**Problem:** Please retype the material beneath this task exactly, starting with its first line and finishing with the line containing "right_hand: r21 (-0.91".

**Material provided:**
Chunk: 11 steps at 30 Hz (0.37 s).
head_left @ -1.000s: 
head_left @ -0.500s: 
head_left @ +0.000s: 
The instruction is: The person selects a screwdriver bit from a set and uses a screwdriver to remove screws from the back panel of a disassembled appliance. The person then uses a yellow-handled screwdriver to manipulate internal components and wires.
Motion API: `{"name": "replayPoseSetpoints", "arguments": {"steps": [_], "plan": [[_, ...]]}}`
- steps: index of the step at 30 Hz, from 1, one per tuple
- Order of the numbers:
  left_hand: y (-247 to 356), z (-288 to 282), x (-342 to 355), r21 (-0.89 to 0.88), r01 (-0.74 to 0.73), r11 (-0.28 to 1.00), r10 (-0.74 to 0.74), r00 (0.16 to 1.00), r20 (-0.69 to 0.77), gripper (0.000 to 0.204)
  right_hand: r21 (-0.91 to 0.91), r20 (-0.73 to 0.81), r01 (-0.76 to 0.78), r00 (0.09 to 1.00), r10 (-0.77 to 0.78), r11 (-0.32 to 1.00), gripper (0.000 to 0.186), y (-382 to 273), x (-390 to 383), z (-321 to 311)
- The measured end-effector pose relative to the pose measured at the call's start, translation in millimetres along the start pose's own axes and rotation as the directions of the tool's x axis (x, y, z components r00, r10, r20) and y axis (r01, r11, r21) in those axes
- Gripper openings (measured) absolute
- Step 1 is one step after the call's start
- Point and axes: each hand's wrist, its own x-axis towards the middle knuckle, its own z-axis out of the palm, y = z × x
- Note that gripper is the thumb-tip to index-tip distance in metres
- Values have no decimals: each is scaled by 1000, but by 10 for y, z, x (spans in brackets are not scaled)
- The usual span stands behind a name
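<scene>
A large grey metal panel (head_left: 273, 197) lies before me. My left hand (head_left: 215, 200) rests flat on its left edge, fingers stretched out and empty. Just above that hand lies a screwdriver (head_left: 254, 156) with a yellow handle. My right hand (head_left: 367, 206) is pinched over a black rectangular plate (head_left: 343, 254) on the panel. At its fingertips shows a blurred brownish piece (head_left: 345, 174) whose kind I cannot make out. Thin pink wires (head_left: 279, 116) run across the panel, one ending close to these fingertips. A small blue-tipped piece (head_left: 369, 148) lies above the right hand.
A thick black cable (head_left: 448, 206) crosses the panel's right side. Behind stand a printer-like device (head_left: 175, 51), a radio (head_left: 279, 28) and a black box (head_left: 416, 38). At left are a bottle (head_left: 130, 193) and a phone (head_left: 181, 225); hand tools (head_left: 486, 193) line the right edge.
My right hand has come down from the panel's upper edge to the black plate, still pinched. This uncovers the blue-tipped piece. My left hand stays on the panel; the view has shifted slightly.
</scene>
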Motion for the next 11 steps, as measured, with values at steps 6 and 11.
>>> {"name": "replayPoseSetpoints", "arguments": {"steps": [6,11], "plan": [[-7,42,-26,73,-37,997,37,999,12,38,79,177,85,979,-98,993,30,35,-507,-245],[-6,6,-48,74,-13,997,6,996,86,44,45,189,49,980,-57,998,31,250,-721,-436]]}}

**Task response:**
Chunk: 11 steps at 30 Hz (0.37 s).
head_left @ -1.000s: 
head_left @ -0.500s: 
head_left @ +0.000s: 
The instruction is: The person selects a screwdriver bit from a set and uses a screwdriver to remove screws from the back panel of a disassembled appliance. The person then uses a yellow-handled screwdriver to manipulate internal components and wires.
Motion API: `{"name": "replayPoseSetpoints", "arguments": {"steps": [_], "plan": [[_, ...]]}}`
- steps: index of the step at 30 Hz, from 1, one per tuple
- Order of the numbers:
  left_hand: y (-247 to 356), z (-288 to 282), x (-342 to 355), r21 (-0.89 to 0.88), r01 (-0.74 to 0.73), r11 (-0.28 to 1.00), r10 (-0.74 to 0.74), r00 (0.16 to 1.00), r20 (-0.69 to 0.77), gripper (0.000 to 0.204)
  right_hand: r21 (-0.91 to 0.91), r20 (-0.73 to 0.81), r01 (-0.76 to 0.78), r00 (0.09 to 1.00), r10 (-0.77 to 0.78), r11 (-0.32 to 1.00), gripper (0.000 to 0.186), y (-382 to 273), x (-390 to 383), z (-321 to 311)

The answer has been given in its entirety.